2. Dwie rzeczy się ze sobą wiążą. 1. Ujemny wynik finansowy EPEC-u ; nawet jeżeli do końca roku ulegnie zmianie. 2. „Darowizny” - bezczelność i beztroska, szczególnie za 8 miesięcy br. Przy ujemnym wyniku spółki ponad 328 tys. zł. „darowizn” (do końca roku dojdziemy chyba do 500 tys.). Wypływają z niej, chociażby do zawodowego sportu. Mamy działanie na szkodę spółki, nie mówiąc o stratach moralnych. Wybaczyłbym jedno: wzmocnienie miejskiego funduszu wymiany pieców. Jest ich ok. 5000; przeznaczamy „aż” 200 tys. złotych. Uzupełniając: z EPWiK-u środki zresztą też wypływają. Co do licha „promuje” za 56 tys. ZUO przy ciągłej narracji, że system odpadowy się nie spina?
3. System wynagrodzeń - Kastowość i dyskryminacja szczególnie widoczne przy słynnym funduszu DN (Dyrektora naczelnego). To 2 procent rocznie od uposażeń wszystkich pracowników. Kilkunastu kierowników równoznacznych finansowo z prawie setką stanowisk robotniczych. Preferencje w warunkach ujemnych wyników finansowych i technicznych (straty ciepła)? Tylko raz, za 2017 rok, w wyniku mojej interwencji, wyrównano proporcje. Gdzie są dzisiaj reprezentacje pracownicze?
4. I jeszcze jedno pytanie z kategorii „gdzie”. Gdzie efekty wielomilionowych nakładów na znane modernizacje sieci? Bardziej zajmowano się wówczas hejtem? Wróciliśmy w stratach względnych do prawie 15 procent. Niższe były wiele lat temu. 10 mln złotych rocznie przenika do ziemi.
5. Czy w świetle filtrowanych (dla nas) danych EPEC jest przedsiębiorstwem racjonalnym i oszczędnym? Ocenia się, że w stosunku do średnich w przedsiębiorstwach ciepłowniczych, jest droższym o 35 procent.
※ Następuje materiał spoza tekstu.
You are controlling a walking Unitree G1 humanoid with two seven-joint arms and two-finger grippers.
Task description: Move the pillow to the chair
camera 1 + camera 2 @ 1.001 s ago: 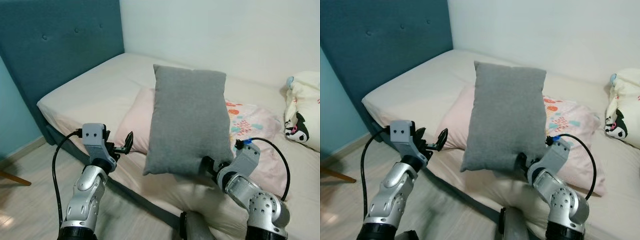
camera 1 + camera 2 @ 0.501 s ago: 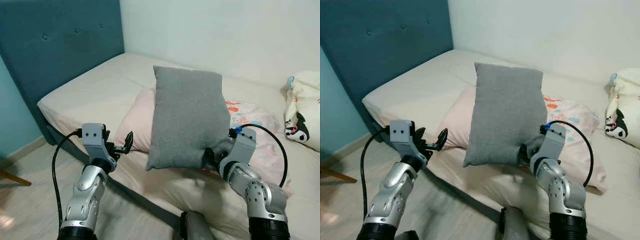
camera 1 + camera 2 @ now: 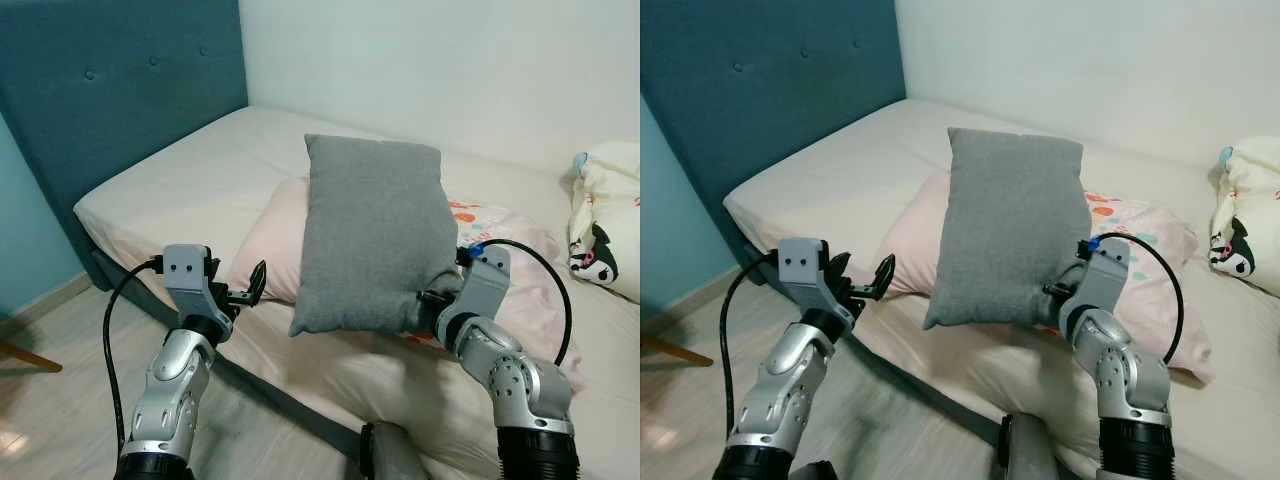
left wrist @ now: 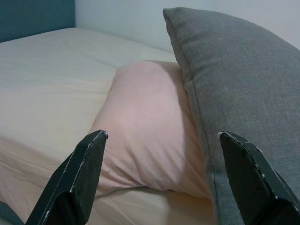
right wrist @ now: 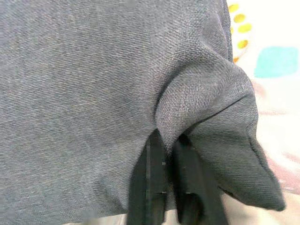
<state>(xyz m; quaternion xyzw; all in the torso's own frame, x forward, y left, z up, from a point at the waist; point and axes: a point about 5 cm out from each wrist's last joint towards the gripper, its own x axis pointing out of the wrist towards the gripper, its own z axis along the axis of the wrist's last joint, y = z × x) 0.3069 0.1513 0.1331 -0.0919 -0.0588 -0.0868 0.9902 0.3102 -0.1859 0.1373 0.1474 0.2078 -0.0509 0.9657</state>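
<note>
Step in hand: lifting the grey pillow (image 3: 372, 238) clear of the bed (image 3: 190, 180), a judgement from how it stands upright at centre frame, its lower edge just above the mattress.
Right gripper (image 5: 168, 174): fingers pinched tight on a fold of fabric near the pillow's lower right corner (a small bite for a bulky load).
Left gripper (image 3: 246, 290): fingers spread wide and empty, lower left of the frame, beside the pink pillow (image 3: 272, 235).
Doing it well: keep the pinch firm and carry slowly; bringing the left gripper to the hanging lower left edge would likely stop it swinging or slipping.
Chair: I cannot place it.
Count: one grey pillow, one pink pillow, one patterned pillow (image 3: 505, 250), one plush toy (image 3: 606, 230) at right edge, two grippers.
</note>
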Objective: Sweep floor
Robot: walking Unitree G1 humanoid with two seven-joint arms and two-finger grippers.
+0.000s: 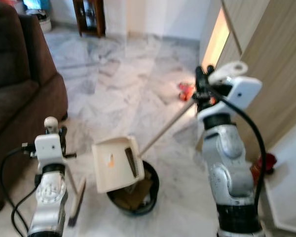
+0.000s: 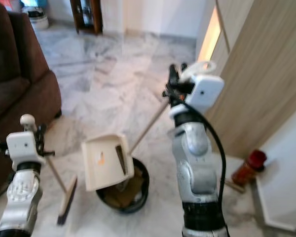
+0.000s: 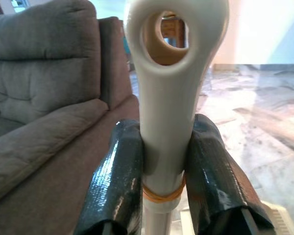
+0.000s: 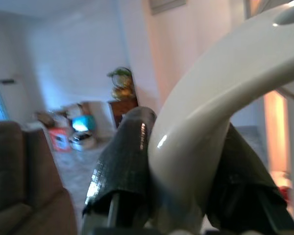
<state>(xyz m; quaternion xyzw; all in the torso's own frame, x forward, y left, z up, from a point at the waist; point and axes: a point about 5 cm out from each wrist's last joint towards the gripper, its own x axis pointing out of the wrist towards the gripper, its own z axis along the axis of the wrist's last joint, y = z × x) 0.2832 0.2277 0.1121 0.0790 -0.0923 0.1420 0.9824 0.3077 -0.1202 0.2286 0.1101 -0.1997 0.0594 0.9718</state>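
Note:
My left gripper (image 1: 57,134) is shut on the cream top of a broom handle (image 3: 169,98), just below its hanging hole. The broom's brush head (image 2: 66,200) rests on the marble floor at my left. My right gripper (image 1: 202,88) is raised and shut on the curved white grip (image 4: 210,117) of a long-handled dustpan. Its wooden stick (image 1: 165,129) slopes down to the cream pan (image 1: 116,163), which is tipped up over a black round bin (image 1: 149,195) with brownish litter inside. A small orange scrap (image 1: 110,160) lies on the pan.
A brown sofa (image 1: 17,84) fills the left side. A wood-panelled wall (image 1: 278,69) and a white unit (image 1: 291,192) stand on the right, with a red bottle (image 2: 249,165) at their foot. A red object (image 1: 186,90) lies on the floor ahead; a dark cabinet (image 1: 90,17) stands behind.

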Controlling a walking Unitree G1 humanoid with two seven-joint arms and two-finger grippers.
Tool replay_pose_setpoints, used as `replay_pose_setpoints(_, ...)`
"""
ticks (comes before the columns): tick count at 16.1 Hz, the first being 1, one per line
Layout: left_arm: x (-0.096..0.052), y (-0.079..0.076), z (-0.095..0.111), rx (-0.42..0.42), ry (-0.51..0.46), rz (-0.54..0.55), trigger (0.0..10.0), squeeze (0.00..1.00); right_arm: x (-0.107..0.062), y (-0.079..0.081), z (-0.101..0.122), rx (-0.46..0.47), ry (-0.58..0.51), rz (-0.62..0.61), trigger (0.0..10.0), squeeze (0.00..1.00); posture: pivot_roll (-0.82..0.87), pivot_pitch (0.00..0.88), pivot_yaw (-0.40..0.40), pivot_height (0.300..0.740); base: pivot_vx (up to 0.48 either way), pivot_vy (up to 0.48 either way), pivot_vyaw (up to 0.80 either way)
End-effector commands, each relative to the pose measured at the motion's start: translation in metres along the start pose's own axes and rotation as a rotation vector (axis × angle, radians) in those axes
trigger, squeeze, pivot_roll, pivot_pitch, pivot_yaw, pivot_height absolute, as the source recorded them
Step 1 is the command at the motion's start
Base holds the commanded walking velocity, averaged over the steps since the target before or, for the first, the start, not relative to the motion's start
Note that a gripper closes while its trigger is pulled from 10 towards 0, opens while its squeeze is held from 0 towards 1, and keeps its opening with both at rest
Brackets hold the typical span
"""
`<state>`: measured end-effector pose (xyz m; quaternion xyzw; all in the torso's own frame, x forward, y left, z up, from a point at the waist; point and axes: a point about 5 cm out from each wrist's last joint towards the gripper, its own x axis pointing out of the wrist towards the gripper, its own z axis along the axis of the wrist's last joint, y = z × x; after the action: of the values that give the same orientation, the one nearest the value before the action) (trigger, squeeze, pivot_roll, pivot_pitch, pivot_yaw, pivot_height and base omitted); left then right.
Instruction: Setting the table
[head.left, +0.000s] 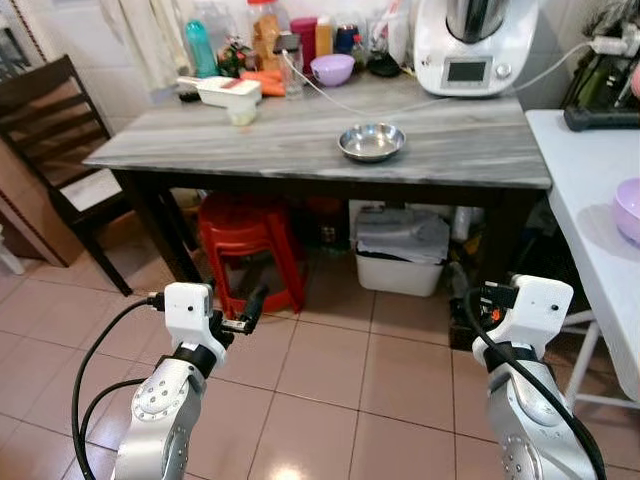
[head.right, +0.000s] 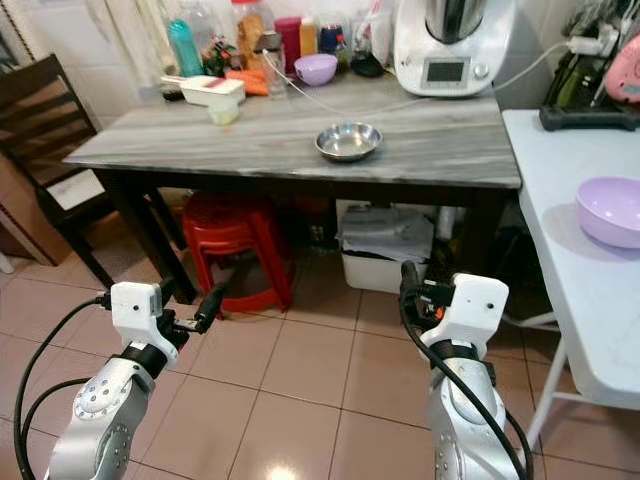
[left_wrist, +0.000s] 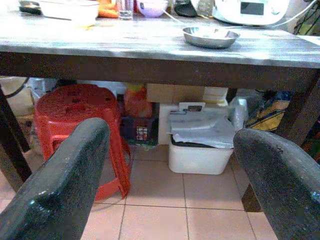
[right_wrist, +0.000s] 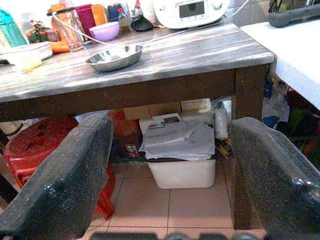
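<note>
A steel bowl (head.left: 371, 142) sits alone on the near half of the grey marble-look table (head.left: 250, 140), toward its right end, at about 12 o'clock from the robot. Both arms are held low over the tiled floor (head.left: 330, 380), well short of the table edge. The left gripper (left_wrist: 170, 165) hangs at roughly 10 o'clock, jaws spread wide with nothing between them; the right gripper (right_wrist: 170, 165) at 2 o'clock is equally wide open and empty. The wrist views look under the table: a red plastic stool (left_wrist: 80, 107) and a white bin (left_wrist: 200, 150) with crumpled lining stand there. The head views add a lilac bowl (head.right: 612, 210) on the white side table (head.right: 560, 250) at 3 o'clock, a dark wooden chair (head.left: 50, 110) at 9 o'clock, and a white kitchen machine (head.left: 470, 45) at the table's back edge
</note>
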<state>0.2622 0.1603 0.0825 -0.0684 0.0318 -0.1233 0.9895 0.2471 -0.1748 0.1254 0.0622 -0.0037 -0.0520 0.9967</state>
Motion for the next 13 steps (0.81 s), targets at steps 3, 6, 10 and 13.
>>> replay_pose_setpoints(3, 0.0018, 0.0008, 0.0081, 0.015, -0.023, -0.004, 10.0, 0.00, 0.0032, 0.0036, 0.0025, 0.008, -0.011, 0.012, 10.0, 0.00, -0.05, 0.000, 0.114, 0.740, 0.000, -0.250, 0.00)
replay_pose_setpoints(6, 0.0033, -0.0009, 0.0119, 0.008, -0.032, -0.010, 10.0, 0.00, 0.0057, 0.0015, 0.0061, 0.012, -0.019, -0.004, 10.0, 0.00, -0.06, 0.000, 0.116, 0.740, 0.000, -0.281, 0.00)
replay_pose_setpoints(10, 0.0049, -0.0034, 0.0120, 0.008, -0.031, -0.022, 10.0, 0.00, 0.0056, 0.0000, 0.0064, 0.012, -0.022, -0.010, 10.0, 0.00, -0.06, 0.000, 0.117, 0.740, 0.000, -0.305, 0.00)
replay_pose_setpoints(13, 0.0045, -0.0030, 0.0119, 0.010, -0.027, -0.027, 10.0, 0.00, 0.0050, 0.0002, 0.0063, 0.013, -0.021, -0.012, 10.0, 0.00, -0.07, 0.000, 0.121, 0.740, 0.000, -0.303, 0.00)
Nie upierałbym się przy słynnych 20 procent obniżki cen ciepła, ale przy 5-10 procent „od ręki”.
Odchodząc nieco od monopolu ciepłowniczego w moich zainteresowaniach samorządowych pytałem się o bardzo korzystnie przeze mnie oceniany wyborczy program prezydenta „Bezpieczny Senior” (Centrum Senioralne w kompleksie koszar Lotnicza). Odpowiedź Pana Prezydenta: „program jest monitorowany”. Mój komentarz: z pewnością do końca kadencji; wtedy też obiecamy. Są natomiast słuchy o zamiarze sprzedaży Lotniczej! Nie wspomnę już o programie „Zadowolony Pracownik”.
No i wstyd miasta oraz bezradność podobno współrządzącej lewicowej partii. Odpowiedź:„Prezydent Miasta dostrzega potrzebę przeprowadzenia prac rewitalizacyjnych dotyczących Pomnika Odrodzenia i jego otoczenia. Zakres oraz termin rozpoczęcia prac nie jest jednak obecnie sprecyzowany”. Trudno nie dostrzegać, w jakim stanie jest Pomnik z okien Ratusza. Widok chyba takowym pozostanie.
Czytelników odsyłam do wypracowania samodzielnych refleksji nad danymi zawartymi w odpowiedzi Prezydenta Elbląga i „misją” naszej najważniejszej spółki.